3. Life sciences licenses and collaborations: High value meets caution

License and collaboration activity surged in 2025 and is expected to continue into 2026, especially among major pharmaceutical companies eyeing next-generation therapies. China remains an important source of early-stage pipeline assets, supported by increasing Hong Kong Stock Exchange listings and strengthened R&D partnerships in obesity and diabetes therapeutics. Payment structures vary: biopharma deals typically include large upfront payments to fund the highly capital-intensive work, whereas MedTech licenses lean toward more milestone-driven  economics. This diversity reflects industry enthusiasm for emerging technologies balanced by careful risk management.

The European MedTech M&A landscape is fundamentally shifting from outright acquisitions to strategic collaborations. Regulatory complexity — driven by the Medical Device Regulation (MDR) and the AI Act — and escalating costs of developing specialized digital solutions in-house, are prompting large corporates to pursue capital-light routes to innovation. Strategic joint ventures and alliances, particularly with AI specialists and technology providers, are becoming the preferred approach. These deals are structured to share regulatory burdens and integrate data capabilities, building collaborative digital ecosystems rather than simply acquiring assets.

4. Portfolio optimization through strategic carve-outs

Carve-outs are becoming a central element of MedTech corporate strategy as companies strive for portfolio optimization in 2026. Recent landmark separations — such as GE’s spin-off of GE HealthCare and 3M’s launch of Solventum — set a precedent for unlocking shareholder value, addressing the classic ‘sum-of-the-parts’ valuation discount where focused pure-play companies command higher multiples – and freeing capital to invest in growth areas like AI, robotics, and digital health. 

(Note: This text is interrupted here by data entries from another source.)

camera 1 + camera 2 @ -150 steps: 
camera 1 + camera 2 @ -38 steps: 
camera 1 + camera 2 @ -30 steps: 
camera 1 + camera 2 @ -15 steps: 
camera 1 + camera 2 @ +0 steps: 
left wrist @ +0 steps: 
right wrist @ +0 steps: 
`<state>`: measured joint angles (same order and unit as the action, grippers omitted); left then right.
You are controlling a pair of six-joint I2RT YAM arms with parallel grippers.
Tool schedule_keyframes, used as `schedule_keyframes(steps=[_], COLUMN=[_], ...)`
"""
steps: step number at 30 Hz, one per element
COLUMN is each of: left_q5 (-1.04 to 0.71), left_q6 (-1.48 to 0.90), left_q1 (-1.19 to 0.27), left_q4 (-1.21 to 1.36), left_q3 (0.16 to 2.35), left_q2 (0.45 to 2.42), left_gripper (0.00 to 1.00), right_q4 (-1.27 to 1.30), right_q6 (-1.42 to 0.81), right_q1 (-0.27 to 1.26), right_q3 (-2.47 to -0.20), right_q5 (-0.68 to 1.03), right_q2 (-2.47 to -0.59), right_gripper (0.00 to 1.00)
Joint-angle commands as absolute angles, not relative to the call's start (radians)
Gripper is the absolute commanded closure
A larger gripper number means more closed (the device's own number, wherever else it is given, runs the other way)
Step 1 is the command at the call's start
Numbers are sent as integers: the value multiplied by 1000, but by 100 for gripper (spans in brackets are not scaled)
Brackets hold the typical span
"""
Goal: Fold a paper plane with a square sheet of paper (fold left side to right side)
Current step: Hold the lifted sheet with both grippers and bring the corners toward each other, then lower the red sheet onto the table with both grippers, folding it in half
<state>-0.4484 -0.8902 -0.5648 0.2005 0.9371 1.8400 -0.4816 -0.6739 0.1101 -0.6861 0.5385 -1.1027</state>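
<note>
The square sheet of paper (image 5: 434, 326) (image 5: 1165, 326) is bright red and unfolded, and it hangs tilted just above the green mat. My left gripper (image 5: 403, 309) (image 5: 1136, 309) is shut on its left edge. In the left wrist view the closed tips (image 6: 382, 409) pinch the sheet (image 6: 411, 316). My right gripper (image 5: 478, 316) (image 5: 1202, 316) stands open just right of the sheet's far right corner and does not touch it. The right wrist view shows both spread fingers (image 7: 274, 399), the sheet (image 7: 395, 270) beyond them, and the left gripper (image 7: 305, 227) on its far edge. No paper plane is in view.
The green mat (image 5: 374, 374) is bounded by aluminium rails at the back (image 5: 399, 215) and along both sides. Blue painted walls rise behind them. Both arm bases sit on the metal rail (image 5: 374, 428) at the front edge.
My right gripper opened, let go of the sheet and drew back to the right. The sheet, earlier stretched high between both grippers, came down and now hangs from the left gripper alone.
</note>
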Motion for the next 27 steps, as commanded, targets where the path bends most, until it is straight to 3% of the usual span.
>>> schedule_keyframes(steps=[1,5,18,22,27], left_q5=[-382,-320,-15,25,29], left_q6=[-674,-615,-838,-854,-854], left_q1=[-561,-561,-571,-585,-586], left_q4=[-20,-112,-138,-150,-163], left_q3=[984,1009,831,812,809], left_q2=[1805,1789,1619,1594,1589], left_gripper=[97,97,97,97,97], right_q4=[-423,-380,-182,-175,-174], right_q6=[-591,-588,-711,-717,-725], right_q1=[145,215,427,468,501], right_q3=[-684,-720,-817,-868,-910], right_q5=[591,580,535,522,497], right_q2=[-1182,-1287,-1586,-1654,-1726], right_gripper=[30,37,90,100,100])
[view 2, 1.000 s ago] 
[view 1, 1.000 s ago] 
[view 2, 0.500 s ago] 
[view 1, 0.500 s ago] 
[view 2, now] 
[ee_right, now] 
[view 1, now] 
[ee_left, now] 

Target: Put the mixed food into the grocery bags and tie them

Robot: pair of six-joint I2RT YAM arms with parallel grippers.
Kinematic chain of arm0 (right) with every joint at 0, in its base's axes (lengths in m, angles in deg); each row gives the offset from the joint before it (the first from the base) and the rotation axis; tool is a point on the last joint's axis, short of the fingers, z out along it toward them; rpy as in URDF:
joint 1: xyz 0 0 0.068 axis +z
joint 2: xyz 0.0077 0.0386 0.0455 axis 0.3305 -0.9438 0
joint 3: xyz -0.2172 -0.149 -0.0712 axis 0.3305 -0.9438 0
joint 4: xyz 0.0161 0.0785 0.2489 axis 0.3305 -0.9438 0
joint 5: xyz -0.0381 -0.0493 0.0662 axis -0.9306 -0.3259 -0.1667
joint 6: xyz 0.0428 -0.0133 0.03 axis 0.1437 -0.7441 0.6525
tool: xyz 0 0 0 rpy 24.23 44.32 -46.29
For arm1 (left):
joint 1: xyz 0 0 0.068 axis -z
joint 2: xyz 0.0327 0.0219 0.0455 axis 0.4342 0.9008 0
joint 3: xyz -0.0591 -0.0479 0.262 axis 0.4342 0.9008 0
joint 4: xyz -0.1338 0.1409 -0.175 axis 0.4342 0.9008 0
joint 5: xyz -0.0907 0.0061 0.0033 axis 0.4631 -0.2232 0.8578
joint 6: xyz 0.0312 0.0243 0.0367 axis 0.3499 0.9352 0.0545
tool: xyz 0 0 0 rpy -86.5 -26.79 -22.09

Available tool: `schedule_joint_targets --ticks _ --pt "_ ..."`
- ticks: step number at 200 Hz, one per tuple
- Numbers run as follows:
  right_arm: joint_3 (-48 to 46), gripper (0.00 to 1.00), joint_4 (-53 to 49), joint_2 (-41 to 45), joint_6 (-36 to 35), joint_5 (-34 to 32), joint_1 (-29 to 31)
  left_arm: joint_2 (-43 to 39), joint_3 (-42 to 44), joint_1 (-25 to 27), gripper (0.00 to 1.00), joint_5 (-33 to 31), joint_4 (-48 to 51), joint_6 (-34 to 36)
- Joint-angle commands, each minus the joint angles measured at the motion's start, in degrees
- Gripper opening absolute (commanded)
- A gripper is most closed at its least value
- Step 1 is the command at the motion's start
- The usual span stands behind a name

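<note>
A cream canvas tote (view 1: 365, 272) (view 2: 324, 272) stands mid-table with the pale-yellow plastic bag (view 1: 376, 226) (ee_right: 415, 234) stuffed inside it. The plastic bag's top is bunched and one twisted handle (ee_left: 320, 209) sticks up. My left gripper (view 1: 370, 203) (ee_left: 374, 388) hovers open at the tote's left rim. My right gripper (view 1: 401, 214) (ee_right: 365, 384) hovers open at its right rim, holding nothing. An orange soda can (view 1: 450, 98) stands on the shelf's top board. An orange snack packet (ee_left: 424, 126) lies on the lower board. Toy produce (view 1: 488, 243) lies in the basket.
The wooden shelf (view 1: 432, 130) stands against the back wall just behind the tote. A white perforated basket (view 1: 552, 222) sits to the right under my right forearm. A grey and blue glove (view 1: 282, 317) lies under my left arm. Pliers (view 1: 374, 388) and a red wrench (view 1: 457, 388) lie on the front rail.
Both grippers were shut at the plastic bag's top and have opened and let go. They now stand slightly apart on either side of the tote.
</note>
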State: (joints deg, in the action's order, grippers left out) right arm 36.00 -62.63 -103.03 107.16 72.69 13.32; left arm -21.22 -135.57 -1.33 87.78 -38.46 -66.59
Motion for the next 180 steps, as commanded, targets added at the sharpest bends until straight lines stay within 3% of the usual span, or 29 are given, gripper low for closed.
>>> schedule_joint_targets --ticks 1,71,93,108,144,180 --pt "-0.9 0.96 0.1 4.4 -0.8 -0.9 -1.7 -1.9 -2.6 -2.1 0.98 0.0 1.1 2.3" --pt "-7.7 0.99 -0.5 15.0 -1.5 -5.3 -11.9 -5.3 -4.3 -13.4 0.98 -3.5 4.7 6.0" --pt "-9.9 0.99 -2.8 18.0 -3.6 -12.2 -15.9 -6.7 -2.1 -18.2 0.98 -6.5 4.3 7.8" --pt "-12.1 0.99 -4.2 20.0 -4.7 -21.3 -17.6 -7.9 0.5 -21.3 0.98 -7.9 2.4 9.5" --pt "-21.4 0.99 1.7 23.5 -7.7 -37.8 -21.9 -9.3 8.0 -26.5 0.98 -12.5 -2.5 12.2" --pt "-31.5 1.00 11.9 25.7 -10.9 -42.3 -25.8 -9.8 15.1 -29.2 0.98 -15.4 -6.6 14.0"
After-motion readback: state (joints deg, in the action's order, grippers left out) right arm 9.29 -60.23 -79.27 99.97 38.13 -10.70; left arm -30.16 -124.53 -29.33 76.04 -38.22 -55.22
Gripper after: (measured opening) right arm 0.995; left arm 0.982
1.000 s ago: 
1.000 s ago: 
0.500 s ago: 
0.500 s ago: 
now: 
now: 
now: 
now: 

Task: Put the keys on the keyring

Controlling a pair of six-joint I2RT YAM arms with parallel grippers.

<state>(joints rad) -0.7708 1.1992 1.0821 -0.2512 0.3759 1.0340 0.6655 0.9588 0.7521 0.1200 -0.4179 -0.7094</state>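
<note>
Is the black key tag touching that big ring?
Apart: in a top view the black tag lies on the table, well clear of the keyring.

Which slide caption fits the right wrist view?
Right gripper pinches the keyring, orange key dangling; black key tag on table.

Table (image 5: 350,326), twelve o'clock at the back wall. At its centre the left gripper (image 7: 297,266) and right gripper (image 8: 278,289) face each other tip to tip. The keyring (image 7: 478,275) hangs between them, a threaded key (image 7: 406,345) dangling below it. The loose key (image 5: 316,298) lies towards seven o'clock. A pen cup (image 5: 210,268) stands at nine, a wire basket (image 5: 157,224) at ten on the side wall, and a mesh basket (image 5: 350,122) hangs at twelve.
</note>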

Private equity is expected to fuel this activity, acquiring carved-out assets as leaner parent companies pursue aggressive innovation and newly independent entities, often PE-backed, will emerge as new players, eager to scale their business through bolt-on acquisitions in their more highly-focused markets. This dual momentum promises greater deal diversity and a reshaped competitive landscape.

5. Persistent antitrust scrutiny

Regulators worldwide remain focused on antitrust in MedTech, anticipating heightened scrutiny in 2026. Concerns related to market concentration, data access, and the competitive implications of AI-driven healthcare solutions are front and center. The integration of generative AI and machine learning into diagnostic tools and digital health platforms could risk amplifying existing concerns about data-driven market power, particularly where exclusive access to high-quality patient data could create barriers to entry. 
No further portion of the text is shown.